Belarus

Viele Unklarheiten im Entführungsfall von  Oppositionsführerin

Die seit Montagmorgen als vermisst geltende Oppositionsführerin Maria Kolesnikowa hat sich der Deportierung in die Ukraine widersetzt. Die offizielle Version des Lukaschenko-Regimes zuvor klang anders.  

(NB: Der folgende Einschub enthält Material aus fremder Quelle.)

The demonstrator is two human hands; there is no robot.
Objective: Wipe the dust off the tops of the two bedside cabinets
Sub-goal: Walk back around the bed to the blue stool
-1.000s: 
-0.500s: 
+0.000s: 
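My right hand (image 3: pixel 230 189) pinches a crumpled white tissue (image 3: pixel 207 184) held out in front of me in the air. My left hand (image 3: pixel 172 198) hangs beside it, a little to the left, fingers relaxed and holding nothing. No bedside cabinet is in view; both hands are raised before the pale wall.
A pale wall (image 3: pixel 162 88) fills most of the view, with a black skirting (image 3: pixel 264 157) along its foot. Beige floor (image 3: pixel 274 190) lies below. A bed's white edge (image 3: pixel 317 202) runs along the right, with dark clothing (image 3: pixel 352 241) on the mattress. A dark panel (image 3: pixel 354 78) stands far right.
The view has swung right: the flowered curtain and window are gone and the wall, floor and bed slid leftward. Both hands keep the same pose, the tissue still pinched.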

Auf diesem Handout aus einem vom belarussischen Grenzkomitee veröffentlichten Film soll den Angaben zufolge das Fahrzeug, in dem Oppositionspolitikerin Kolesnikowa sitzt, an der Grenze zwischen Belarus und der Ukraine zur Dokumentenkontrolle haltmachen

Auf diesem Handout aus einem vom belarussischen Grenzkomitee veröffentlichten Film soll den Angaben zufolge das Fahrzeug, in dem Oppositionspolitikerin Kolesnikowa sitzt, an der Grenze zwischen Belarus und der Ukraine zur Dokumentenkontrolle haltmachen Foto: dpa/Uncredited

„Das ist totaler Schwachsinn, solche Gangstergeschichten glaubt doch keiner“, kommentiert eine Passantin in Grodno am Dienstagmorgen die Meldung des Staatsfernsehens „Belarus 1“ über die Festnahme von Maria Kolesnikowa an einem Grenzübergang zur Ukraine. „Maria ist unsere Heldin“, sagt ein Mittfünfziger vor dem Stadtspital von Grodno. „Dieses Schmierentheater hilft nur der Opposition“, fügt er an.